* **What is needed**
Set down a faithful copy of every record below, with no images.

[Records from a collection]
=== Begin Enclosure ===
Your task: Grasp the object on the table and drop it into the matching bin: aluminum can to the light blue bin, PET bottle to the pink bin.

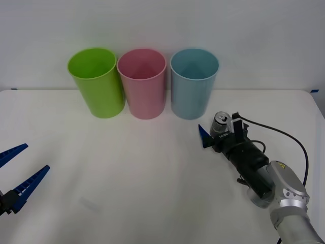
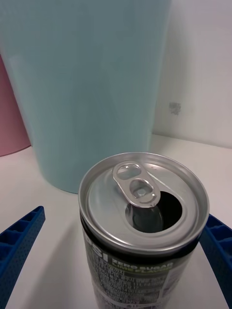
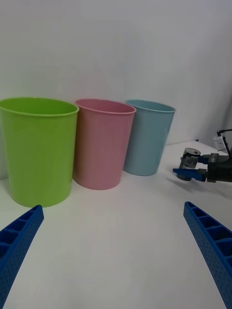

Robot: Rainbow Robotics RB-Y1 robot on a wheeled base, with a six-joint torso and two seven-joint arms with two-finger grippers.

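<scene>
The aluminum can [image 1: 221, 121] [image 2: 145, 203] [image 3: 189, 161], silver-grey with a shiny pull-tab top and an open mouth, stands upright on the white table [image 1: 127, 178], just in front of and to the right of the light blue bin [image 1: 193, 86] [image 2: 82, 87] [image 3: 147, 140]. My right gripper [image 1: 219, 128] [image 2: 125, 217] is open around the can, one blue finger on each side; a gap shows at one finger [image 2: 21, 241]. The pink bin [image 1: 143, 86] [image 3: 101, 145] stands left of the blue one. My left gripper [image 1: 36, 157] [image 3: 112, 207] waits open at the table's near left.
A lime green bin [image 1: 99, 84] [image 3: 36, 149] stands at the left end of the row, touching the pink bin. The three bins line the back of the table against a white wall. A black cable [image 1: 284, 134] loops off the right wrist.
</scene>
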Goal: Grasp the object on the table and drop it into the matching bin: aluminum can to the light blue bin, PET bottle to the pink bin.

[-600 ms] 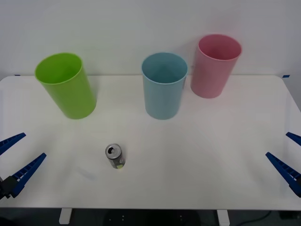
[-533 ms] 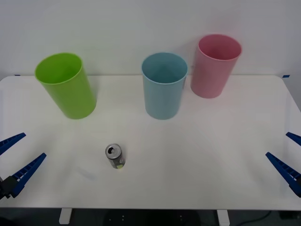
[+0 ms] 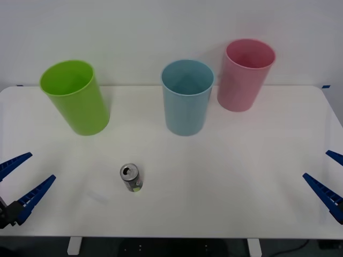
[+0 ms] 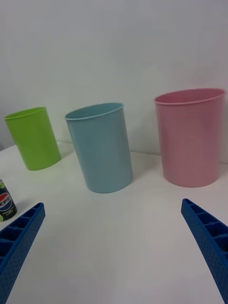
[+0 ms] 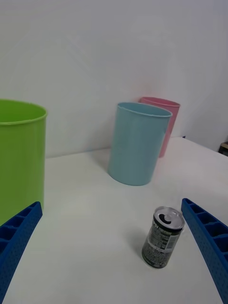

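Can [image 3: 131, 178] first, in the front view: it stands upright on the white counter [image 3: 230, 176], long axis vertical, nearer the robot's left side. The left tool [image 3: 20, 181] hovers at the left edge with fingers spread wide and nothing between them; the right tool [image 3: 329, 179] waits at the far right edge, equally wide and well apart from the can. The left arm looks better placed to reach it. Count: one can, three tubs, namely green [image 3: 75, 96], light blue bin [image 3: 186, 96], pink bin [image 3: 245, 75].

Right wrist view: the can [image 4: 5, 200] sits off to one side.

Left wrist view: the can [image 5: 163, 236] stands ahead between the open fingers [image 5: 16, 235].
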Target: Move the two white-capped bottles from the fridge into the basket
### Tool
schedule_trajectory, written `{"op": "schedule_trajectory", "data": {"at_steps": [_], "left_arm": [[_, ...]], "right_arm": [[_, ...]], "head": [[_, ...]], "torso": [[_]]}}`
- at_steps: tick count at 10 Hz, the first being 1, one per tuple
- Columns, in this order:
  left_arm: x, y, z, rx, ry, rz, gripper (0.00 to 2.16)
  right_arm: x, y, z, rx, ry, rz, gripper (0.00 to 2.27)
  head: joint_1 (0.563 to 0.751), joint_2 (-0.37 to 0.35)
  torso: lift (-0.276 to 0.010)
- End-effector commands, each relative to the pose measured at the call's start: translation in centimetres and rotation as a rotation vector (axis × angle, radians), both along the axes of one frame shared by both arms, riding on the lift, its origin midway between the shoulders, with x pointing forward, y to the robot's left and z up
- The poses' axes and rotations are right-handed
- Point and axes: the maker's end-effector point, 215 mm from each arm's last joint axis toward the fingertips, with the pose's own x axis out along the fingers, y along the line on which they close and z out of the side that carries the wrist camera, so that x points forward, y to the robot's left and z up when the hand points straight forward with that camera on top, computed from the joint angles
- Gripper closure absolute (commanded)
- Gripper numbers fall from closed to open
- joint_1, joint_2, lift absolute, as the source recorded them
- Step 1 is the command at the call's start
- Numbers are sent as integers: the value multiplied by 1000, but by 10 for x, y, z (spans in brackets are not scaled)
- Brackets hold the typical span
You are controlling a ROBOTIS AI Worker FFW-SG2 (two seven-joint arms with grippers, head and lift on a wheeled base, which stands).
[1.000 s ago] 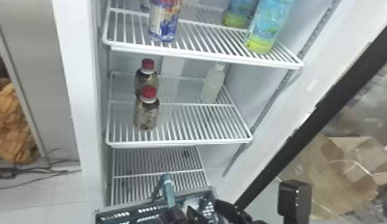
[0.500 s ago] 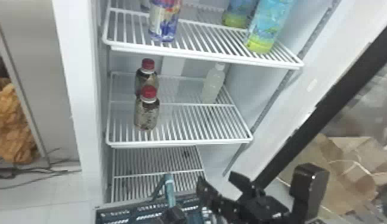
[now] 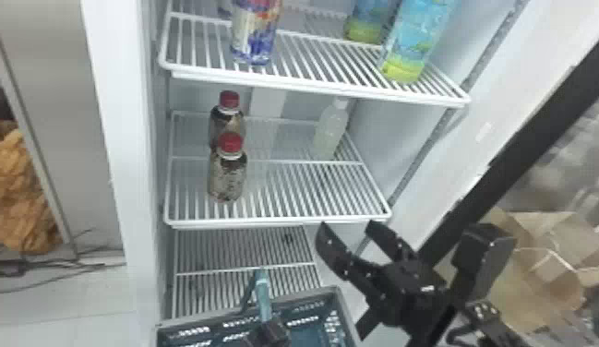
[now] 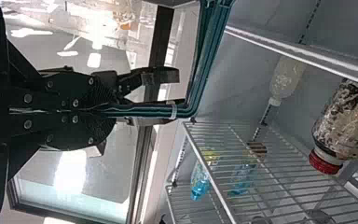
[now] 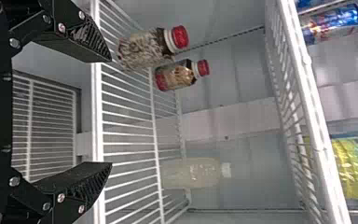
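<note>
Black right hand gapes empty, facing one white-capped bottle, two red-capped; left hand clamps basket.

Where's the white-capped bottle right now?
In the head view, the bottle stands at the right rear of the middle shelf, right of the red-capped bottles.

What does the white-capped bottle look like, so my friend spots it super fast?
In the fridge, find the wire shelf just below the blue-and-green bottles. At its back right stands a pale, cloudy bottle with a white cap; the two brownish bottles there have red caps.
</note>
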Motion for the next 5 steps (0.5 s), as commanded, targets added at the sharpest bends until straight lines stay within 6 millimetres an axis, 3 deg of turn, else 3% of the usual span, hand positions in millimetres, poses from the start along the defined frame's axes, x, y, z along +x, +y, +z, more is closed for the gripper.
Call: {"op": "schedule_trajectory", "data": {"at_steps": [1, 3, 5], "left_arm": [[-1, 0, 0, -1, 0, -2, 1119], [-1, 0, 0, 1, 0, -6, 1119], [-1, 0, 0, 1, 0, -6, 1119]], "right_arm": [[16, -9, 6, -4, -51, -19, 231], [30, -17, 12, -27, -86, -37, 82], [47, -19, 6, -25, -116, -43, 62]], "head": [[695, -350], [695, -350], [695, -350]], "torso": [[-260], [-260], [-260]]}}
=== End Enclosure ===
* **Problem solution**
Your task: Grasp the object on the table and drop it into the matching bin: aluminum can to the light blue bin, PET bottle to the pink bin.


Robot: Rainbow Robotics RB-Y1 robot on a wheeled base, with a six-joint torso and two seven-joint arms with two-finger grippers.

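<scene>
The aluminum can [image 1: 221, 121] [image 2: 145, 203] [image 3: 189, 161], silver-grey with a shiny pull-tab top and an open mouth, stands upright on the white table [image 1: 127, 178], just in front of and to the right of the light blue bin [image 1: 193, 86] [image 2: 82, 87] [image 3: 147, 140]. My right gripper [image 1: 219, 128] [image 2: 125, 217] is open around the can, one blue finger on each side; a gap shows at one finger [image 2: 21, 241]. The pink bin [image 1: 143, 86] [image 3: 101, 145] stands left of the blue one. My left gripper [image 1: 36, 157] [image 3: 112, 207] waits open at the table's near left.
A lime green bin [image 1: 99, 84] [image 3: 36, 149] stands at the left end of the row, touching the pink bin. The three bins line the back of the table against a white wall. A black cable [image 1: 284, 134] loops off the right wrist.
</scene>
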Goal: Grasp the object on the table and drop it into the matching bin: aluminum can to the light blue bin, PET bottle to the pink bin.

[-600 ms] 
[-533 ms] 
[+0 ms] 
[+0 ms] 
[+0 ms] 

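Can [image 3: 131, 178] first, in the front view: it stands upright on the white counter [image 3: 230, 176], long axis vertical, nearer the robot's left side. The left tool [image 3: 20, 181] hovers at the left edge with fingers spread wide and nothing between them; the right tool [image 3: 329, 179] waits at the far right edge, equally wide and well apart from the can. The left arm looks better placed to reach it. Count: one can, three tubs, namely green [image 3: 75, 96], light blue bin [image 3: 186, 96], pink bin [image 3: 245, 75].

Right wrist view: the can [image 4: 5, 200] sits off to one side.

Left wrist view: the can [image 5: 163, 236] stands ahead between the open fingers [image 5: 16, 235].
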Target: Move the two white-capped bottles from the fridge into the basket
### Tool
schedule_trajectory, written `{"op": "schedule_trajectory", "data": {"at_steps": [_], "left_arm": [[_, ...]], "right_arm": [[_, ...]], "head": [[_, ...]], "torso": [[_]]}}`
- at_steps: tick count at 10 Hz, the first being 1, one per tuple
- Columns, in this order:
  left_arm: x, y, z, rx, ry, rz, gripper (0.00 to 2.16)
  right_arm: x, y, z, rx, ry, rz, gripper (0.00 to 2.27)
  head: joint_1 (0.563 to 0.751), joint_2 (-0.37 to 0.35)
  torso: lift (-0.276 to 0.010)
- End-effector commands, each relative to the pose measured at the call's start: translation in centimetres and rotation as a rotation vector (axis × angle, radians), both along the axes of one frame shared by both arms, riding on the lift, its origin midway between the shoulders, with x pointing forward, y to the robot's left and z up
- The poses' axes and rotations are right-handed
- Point and axes: the maker's end-effector point, 215 mm from each arm's last joint axis toward the fingertips, with the pose's own x axis out along the fingers, y along the line on which they close and z out of the side that carries the wrist camera, so that x points forward, y to the robot's left and z up when the hand points straight forward with that camera on top, computed from the joint angles
- Gripper closure absolute (commanded)
- Gripper numbers fall from closed to open
- joint_1, joint_2, lift absolute, as the source recorded them
- Step 1 is the command at the call's start
- Numbers are sent as integers: the value multiplied by 1000, but by 10 for x, y, z (spans in brackets are not scaled)
- Brackets hold the typical span
You are controlling a ROBOTIS AI Worker FFW-SG2 (two seven-joint arms with grippers, head and lift on a wheeled base, which stands).
[1.000 s ago] 
[0.500 s ago] 
[now] 
[now] 
[now] 
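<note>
Black right hand gapes empty, facing one white-capped bottle, two red-capped; left hand clamps basket.

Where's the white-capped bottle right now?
In the head view, the bottle stands at the right rear of the middle shelf, right of the red-capped bottles.

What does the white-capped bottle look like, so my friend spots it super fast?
In the fridge, find the wire shelf just below the blue-and-green bottles. At its back right stands a pale, cloudy bottle with a white cap; the two brownish bottles there have red caps.
</note>
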Motion for the next 5 steps (0.5 s), as commanded, targets added at the sharpest bends until straight lines stay within 6 millimetres an axis, 3 deg of turn, else 3% of the usual span, hand positions in millimetres, poses from the start along the defined frame's axes, x, y, z along +x, +y, +z, more is closed for the gripper.
Call: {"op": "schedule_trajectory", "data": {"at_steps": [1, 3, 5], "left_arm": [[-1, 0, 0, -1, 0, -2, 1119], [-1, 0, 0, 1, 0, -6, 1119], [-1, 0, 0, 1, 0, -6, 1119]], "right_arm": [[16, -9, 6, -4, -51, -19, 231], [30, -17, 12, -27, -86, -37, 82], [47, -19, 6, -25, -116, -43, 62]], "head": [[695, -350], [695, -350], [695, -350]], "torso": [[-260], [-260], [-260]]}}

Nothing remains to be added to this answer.